PROBLEM: Within the lines below, the span from the line with "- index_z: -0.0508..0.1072" to the line with "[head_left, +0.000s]", both ends included, is to be reproduced exactly, with pictures omitted.

RECORDS SUPPLIED:
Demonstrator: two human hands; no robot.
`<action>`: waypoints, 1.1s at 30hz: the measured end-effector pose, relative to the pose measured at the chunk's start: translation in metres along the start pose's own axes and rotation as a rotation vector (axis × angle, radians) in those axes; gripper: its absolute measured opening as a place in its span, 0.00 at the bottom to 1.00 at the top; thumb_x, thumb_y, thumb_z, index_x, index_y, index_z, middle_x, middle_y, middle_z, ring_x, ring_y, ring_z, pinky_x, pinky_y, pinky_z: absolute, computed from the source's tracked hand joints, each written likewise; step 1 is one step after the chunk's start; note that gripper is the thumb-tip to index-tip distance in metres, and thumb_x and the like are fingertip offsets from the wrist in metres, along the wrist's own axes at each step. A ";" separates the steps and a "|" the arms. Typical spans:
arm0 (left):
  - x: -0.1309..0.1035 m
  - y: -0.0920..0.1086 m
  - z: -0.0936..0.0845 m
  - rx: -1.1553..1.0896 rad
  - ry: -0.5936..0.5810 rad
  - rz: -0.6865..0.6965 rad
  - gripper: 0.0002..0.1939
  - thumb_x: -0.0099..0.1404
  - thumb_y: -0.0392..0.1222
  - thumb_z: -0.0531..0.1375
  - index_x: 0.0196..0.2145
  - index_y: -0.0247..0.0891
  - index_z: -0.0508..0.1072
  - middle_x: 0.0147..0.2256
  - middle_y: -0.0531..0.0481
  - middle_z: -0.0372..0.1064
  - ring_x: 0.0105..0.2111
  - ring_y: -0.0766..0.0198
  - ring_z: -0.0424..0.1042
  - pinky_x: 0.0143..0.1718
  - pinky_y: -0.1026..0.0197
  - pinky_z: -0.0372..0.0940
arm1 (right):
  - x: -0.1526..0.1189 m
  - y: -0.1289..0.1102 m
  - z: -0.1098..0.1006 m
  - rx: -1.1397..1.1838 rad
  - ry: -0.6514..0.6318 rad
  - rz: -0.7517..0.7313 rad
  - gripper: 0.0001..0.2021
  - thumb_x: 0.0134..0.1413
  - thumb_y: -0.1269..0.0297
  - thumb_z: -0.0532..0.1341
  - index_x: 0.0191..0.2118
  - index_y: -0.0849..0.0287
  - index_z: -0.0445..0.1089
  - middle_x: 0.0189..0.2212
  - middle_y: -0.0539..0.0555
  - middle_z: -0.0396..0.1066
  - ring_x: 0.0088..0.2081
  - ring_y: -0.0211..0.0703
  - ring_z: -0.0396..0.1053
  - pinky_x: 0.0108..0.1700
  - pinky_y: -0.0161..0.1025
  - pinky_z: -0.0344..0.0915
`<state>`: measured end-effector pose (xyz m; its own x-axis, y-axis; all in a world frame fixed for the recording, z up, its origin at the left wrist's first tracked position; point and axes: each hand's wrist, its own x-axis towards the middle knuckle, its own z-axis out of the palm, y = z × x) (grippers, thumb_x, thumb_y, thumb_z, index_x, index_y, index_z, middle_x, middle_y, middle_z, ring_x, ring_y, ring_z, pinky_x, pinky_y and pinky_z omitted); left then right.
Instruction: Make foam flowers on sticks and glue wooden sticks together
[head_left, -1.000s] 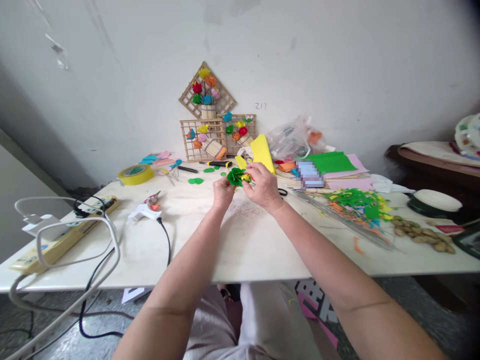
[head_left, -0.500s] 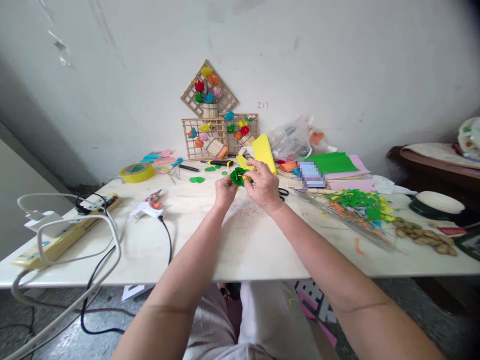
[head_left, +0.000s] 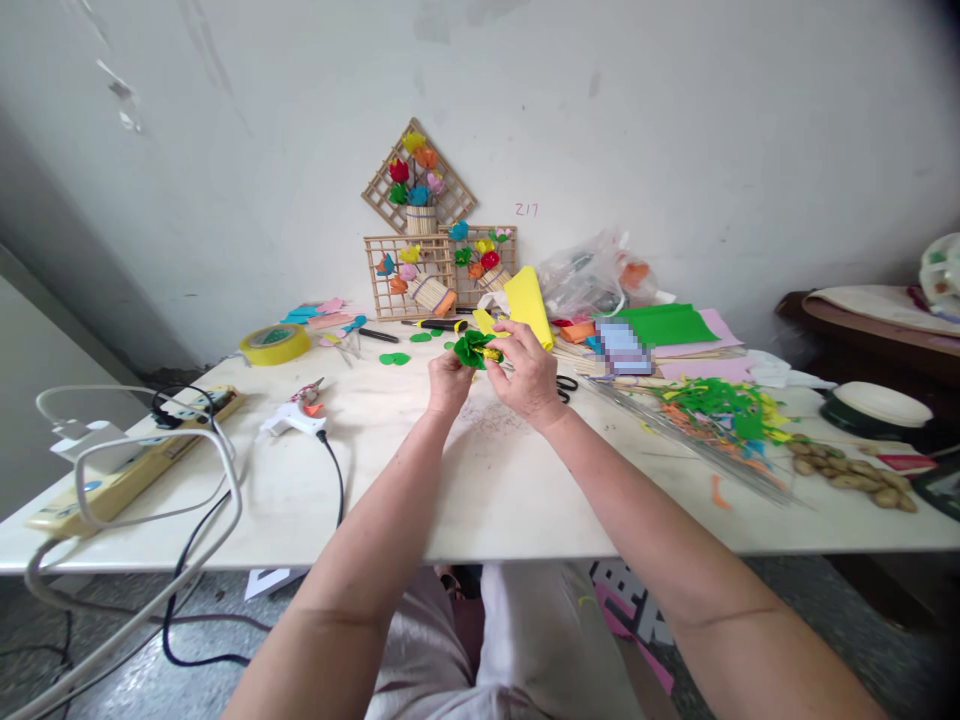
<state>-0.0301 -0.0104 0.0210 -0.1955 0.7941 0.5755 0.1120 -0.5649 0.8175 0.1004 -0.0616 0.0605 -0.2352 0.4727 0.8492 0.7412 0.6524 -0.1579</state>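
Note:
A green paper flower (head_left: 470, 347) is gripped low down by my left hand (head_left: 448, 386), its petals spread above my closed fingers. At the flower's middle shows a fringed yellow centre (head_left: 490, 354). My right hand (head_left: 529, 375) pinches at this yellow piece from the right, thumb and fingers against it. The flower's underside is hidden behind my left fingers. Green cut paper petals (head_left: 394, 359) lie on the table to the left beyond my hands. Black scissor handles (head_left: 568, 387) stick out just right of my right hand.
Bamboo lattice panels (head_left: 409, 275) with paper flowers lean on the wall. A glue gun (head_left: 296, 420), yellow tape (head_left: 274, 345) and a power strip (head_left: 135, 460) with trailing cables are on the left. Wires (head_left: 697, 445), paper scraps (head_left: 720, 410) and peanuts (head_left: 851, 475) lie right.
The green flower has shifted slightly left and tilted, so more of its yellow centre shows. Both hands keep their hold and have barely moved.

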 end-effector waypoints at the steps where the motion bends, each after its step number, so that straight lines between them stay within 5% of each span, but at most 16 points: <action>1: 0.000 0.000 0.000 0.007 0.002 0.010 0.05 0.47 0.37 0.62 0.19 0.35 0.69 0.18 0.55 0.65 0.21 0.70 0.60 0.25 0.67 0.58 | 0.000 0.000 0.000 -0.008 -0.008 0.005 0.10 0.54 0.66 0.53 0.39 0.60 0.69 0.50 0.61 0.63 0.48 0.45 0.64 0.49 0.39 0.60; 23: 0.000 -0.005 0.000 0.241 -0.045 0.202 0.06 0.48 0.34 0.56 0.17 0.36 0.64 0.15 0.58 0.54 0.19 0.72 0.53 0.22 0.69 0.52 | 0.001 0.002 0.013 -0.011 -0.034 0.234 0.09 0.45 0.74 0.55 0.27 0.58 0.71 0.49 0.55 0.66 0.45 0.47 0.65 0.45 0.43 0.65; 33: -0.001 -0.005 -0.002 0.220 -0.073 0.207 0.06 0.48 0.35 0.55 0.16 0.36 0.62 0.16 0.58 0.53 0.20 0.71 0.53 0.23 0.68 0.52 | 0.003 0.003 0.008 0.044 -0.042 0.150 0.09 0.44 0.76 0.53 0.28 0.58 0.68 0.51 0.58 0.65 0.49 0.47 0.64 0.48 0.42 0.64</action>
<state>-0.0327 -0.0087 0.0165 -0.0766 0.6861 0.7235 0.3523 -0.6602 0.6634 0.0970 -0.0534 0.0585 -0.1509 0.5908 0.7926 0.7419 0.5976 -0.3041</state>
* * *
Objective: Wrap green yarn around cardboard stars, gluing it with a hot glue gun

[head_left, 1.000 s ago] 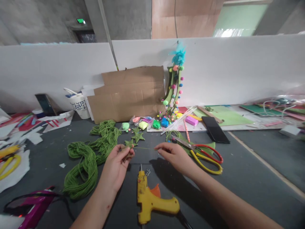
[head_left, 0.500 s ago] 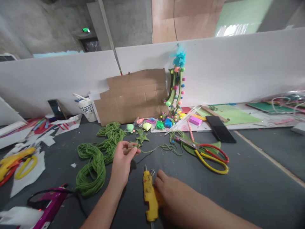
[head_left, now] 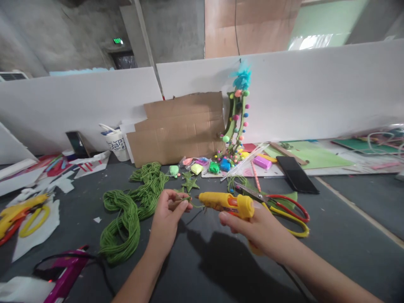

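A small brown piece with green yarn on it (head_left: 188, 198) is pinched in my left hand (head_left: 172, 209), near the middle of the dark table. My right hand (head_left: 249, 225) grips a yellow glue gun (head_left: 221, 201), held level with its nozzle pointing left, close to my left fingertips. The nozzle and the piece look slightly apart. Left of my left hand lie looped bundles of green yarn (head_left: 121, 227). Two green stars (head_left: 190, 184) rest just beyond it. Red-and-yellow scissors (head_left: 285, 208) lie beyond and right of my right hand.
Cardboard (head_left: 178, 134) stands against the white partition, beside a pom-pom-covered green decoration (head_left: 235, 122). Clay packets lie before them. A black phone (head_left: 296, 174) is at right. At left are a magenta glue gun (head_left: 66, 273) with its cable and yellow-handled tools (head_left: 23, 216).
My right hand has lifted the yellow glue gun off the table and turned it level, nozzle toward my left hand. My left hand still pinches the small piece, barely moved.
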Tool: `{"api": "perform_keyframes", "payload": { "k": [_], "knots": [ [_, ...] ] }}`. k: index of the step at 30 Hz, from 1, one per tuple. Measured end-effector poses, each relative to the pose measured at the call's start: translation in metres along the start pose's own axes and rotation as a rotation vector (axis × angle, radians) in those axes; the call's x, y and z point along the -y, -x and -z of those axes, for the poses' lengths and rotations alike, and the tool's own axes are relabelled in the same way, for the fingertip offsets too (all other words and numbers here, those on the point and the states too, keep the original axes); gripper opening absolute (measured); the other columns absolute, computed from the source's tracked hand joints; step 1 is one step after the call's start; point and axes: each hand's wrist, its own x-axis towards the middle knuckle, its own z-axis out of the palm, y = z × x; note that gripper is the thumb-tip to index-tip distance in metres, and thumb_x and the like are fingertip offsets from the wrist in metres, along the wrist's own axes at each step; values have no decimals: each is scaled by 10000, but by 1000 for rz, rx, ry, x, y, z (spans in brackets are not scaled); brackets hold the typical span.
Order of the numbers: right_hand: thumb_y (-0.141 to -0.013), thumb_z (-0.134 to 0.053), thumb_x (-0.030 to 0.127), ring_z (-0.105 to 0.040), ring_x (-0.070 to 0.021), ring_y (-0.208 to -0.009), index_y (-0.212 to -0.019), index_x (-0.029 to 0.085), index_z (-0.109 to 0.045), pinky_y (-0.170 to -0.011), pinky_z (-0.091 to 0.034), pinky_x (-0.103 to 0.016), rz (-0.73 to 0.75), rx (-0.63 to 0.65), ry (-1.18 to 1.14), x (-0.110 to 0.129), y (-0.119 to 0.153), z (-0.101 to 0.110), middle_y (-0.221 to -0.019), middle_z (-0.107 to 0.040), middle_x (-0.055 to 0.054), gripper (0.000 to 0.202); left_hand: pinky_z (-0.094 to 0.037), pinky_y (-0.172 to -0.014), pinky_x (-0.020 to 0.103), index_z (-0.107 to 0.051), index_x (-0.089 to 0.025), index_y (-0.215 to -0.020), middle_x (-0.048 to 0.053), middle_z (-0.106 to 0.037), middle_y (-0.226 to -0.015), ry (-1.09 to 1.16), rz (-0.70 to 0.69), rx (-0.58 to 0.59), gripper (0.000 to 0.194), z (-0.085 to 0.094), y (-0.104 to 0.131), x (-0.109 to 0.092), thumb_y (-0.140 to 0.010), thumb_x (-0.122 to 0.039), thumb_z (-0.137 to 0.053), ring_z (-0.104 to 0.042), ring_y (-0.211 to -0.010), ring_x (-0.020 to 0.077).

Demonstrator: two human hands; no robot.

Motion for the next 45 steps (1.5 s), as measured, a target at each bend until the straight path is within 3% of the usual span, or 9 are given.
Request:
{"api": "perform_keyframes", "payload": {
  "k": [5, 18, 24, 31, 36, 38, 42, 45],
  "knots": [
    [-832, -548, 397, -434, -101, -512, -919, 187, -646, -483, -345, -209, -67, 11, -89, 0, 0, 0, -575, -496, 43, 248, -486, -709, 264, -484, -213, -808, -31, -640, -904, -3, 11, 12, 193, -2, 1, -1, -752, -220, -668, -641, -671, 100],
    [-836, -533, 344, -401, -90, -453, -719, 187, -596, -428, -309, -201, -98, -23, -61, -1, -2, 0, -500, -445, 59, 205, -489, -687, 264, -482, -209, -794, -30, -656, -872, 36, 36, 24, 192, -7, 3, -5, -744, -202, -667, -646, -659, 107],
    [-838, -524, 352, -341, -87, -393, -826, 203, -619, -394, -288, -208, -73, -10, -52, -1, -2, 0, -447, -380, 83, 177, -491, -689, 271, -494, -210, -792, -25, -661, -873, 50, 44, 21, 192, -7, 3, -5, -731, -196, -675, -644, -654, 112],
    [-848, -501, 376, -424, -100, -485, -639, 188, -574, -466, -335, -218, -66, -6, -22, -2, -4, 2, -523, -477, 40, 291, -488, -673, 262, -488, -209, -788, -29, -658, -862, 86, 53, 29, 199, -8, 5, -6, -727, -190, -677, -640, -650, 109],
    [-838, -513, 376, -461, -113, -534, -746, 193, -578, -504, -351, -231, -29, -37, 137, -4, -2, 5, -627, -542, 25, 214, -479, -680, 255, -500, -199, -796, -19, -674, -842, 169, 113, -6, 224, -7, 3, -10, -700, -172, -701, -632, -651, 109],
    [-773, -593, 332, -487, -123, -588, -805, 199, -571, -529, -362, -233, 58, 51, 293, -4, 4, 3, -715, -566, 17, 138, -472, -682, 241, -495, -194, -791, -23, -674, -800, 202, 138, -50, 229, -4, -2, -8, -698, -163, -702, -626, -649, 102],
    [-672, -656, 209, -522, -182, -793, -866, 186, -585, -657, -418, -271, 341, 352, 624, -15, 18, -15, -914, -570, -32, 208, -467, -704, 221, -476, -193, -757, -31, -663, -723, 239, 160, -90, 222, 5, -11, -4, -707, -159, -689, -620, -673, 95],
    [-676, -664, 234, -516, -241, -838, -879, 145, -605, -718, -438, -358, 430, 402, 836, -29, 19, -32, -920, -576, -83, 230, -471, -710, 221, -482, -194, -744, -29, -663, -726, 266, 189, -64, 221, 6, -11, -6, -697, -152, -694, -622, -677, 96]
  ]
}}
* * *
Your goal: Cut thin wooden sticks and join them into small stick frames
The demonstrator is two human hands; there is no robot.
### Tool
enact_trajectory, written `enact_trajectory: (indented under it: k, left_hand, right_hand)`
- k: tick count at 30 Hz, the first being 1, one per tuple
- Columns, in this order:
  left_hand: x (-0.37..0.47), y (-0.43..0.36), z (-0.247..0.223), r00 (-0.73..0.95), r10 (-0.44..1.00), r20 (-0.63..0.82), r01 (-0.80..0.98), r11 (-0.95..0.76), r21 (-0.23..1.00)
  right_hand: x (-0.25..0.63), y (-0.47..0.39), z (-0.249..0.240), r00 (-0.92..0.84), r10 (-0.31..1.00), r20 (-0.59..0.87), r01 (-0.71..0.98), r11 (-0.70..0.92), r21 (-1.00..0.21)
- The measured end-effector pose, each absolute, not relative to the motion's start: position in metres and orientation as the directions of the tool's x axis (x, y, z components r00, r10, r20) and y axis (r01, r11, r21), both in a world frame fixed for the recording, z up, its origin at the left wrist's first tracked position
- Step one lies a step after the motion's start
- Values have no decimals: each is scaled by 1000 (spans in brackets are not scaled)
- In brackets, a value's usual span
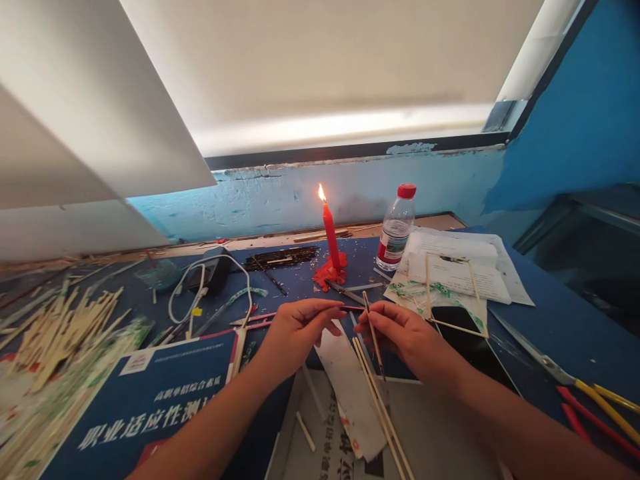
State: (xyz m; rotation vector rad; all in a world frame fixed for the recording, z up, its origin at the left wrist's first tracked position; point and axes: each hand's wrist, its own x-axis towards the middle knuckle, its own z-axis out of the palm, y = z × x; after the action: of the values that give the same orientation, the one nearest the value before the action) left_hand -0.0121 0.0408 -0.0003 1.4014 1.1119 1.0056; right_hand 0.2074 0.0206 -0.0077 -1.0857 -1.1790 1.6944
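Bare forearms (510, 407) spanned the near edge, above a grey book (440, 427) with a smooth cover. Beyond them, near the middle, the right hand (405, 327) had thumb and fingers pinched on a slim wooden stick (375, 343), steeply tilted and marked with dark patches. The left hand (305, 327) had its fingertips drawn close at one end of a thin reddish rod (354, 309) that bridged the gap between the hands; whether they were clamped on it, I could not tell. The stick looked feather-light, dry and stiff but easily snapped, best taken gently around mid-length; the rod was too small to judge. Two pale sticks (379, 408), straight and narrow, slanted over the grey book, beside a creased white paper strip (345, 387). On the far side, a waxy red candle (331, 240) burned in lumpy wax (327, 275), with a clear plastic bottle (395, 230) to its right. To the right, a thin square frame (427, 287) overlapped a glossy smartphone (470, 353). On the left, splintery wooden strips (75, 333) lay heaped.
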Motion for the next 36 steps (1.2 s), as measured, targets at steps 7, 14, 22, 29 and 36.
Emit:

SOLVED EXERCISE:
  - index_z: -0.0508..0.1072
  - middle_x: 0.0147..0.2256
  - middle_y: -0.0531..0.0481
  - middle_z: -0.0372..0.1064
  - ring_x: 0.0105..0.2111
  - ring_y: -0.0766..0.0198
  - ring_z: -0.0424..0.1042
  - pinky_x: 0.0143..0.1718
  - pinky_y: -0.1026..0.0197
  - pinky_z: -0.0372..0.0940
arm1 (right):
  - x: -0.1526..0.1189 m
  - y: -0.1289..0.1102 m
  - z: -0.1098..0.1006 m
  - rx: -1.1397..1.1838 rad
  - ry: -0.6514..0.6318 rad
  - rz: -0.7517..0.7313 rad
  - gripper: 0.0001..0.2021
  - thumb_x: 0.0134..0.1413
  - thumb_y: -0.1269..0.0297
  - thumb_z: -0.0532..0.1341
  - index_x: 0.0191..0.2118
  - index_y: -0.0849..0.0287
  - index_z: -0.0445..0.1089
  - middle_x: 0.0189..0.2212
  - middle_y: -0.0539..0.0555
  - middle_z: -0.0396..0.1066
  - ring_x: 0.0088..0.2081
  - ring_y: -0.0211..0.0703
  - ring_z: -0.0396..0.1053
  - pinky_x: 0.0108..0.1700
  - pinky_y: -0.0161..0.1025
  - pinky_z: -0.0344..0.0915
`<state>`: measured end-effector pose (xyz m; its own x-axis, y-axis; all in a world frame fixed for the recording, z up, its origin at the left wrist's first tracked position; point and axes: each hand's wrist, its own x-axis towards the middle knuckle, its own z-axis out of the palm, y = z × x) (grippers, thumb_x, thumb_y, thumb_z, index_x, index_y, index_z, middle_x, middle_y, middle_z, ring_x, ring_y, ring_z, pinky_x, pinky_y and pinky_z omitted); left then right.
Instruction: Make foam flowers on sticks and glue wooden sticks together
[head_left, -1.000s] 
[head_left, -0.500s] 
[head_left, +0.000s] 

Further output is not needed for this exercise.